In a LinkedIn announcement posted in April strategic manager Ed Whiting said the four-day work week wouldn’t suit everyone in the organisation and it wouldn’t be fair to provide it to some of its 850 employees and not to others.
Maeve McElwee, director of employee relations at Ibec, had similar concerns. Speaking to Fora, she said what might work for one business may not for another and used the example of care facilitates that need staff to work 24 hours, seven days a week.
“You are going to need a lot more people if everyone is working a four-day week (in a care facility). Is that feasible or is there another way of looking at how other people will be able to offer flexibility within the workplace?” she questioned.
McElwee urged caution when hearing announcements made by certain firms. While some companies offer the four-day week as an option, not all staff will be able to avail of it.
Other companies are offering a four-day week as a compressed working week where the days worked have longer hours to enable a three-day weekend – placing more pressure on employees.
Technology and increased productivity
Joe O’Connor, director of campaigning at Fórsa, sang that praises of a four-day working week.
For him, it’s a development that should be taken seriously considering all the talk of increasing productivity levels aided by artificial intelligence and advancements in technology.
“If we are producing more it should be valid to work less hours without a loss of pay. We think these increases in prosperity and productivity should be shared with workers,” he said.
O’Connor pointed out that since the five-day week was introduced around the start of the 20th century, working hours were reduced every decade until the 1980s.
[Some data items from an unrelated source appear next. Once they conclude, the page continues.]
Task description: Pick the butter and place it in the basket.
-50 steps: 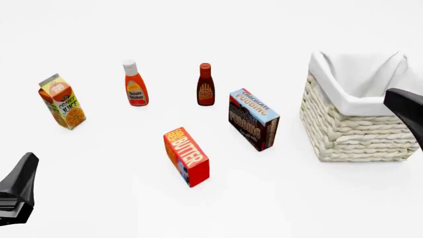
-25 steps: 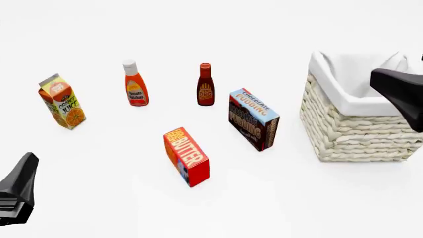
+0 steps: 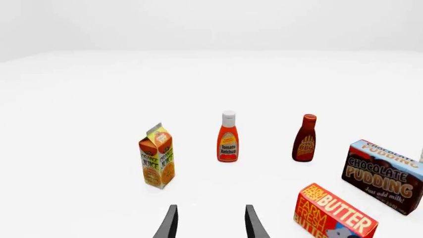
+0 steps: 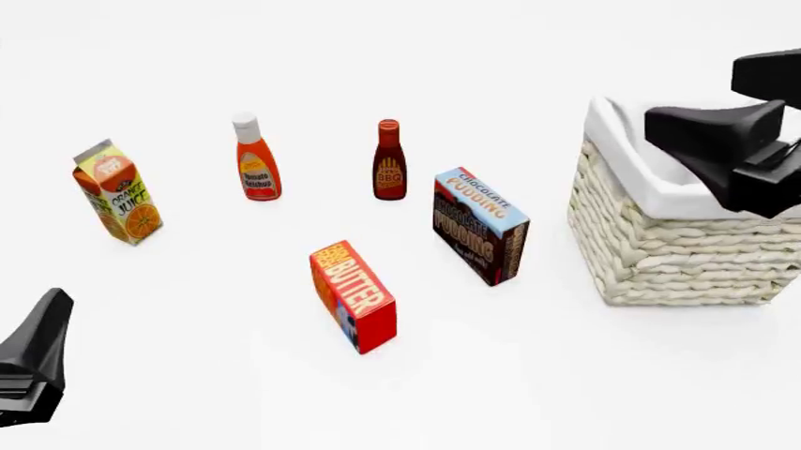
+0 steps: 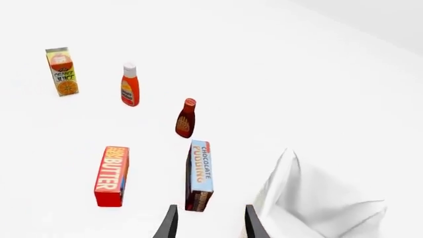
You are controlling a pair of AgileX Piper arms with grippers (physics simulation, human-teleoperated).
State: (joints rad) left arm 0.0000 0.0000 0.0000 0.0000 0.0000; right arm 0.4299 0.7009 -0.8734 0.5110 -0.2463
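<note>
Butter standing on the counter, left of the chocolate pudding box, untouched. Right gripper released, empty, above the basket, well apart. Left gripper likewise released, low, near left.

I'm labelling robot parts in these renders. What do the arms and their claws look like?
Both are matte black with no cables or markings showing. The left claw has two slim, dark, tapering fingers, and the right claw looks the same. In the front view, the left one is an angular wedge with ridged steps, and the right one is blocky with faceted, pointed shapes.
</note>
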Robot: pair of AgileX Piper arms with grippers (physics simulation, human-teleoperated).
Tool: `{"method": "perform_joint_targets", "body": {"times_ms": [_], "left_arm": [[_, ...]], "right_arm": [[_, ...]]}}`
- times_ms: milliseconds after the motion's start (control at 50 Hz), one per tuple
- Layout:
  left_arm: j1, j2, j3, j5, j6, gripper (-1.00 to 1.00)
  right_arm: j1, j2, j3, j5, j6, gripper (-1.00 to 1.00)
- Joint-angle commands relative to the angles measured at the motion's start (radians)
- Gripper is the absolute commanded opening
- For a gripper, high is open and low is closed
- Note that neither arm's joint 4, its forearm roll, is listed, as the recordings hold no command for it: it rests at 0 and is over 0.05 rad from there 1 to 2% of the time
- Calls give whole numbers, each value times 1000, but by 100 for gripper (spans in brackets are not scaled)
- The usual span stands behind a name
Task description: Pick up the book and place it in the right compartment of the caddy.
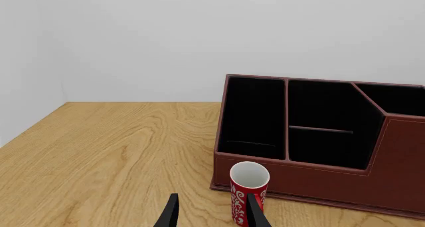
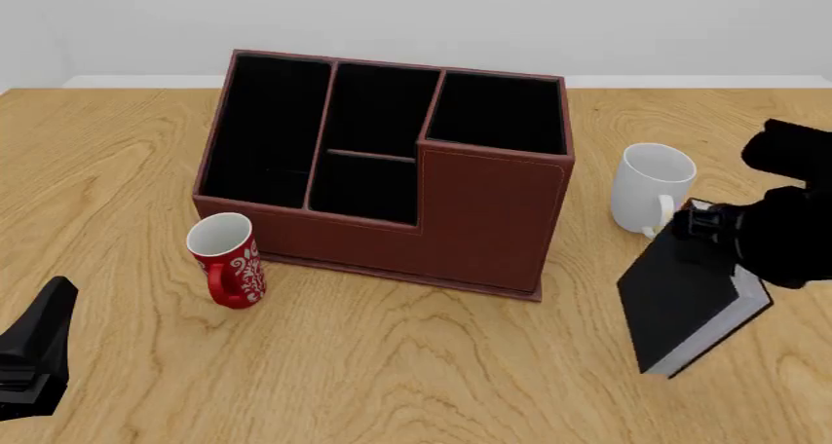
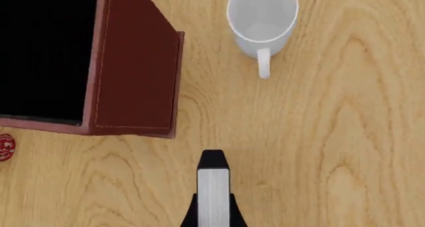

“Since then we have had the greatest amount of economic and technological growth in the history of mankind and working hours have flat lined,” he said.
“That suggests labour has had a significantly lower share in these developments than capital has which has led to far-right populism and polarization … I suppose the more unequal the country the more that is felt and we have seen it in the US and the UK recently.”
“The former national security adviser in the Obama administration Tom Donilon recently ranked that how we respond to the impact of the future of work is one of the greatest national security threats alongside nuclear weapons, cyber security and threats to democracy,” he added.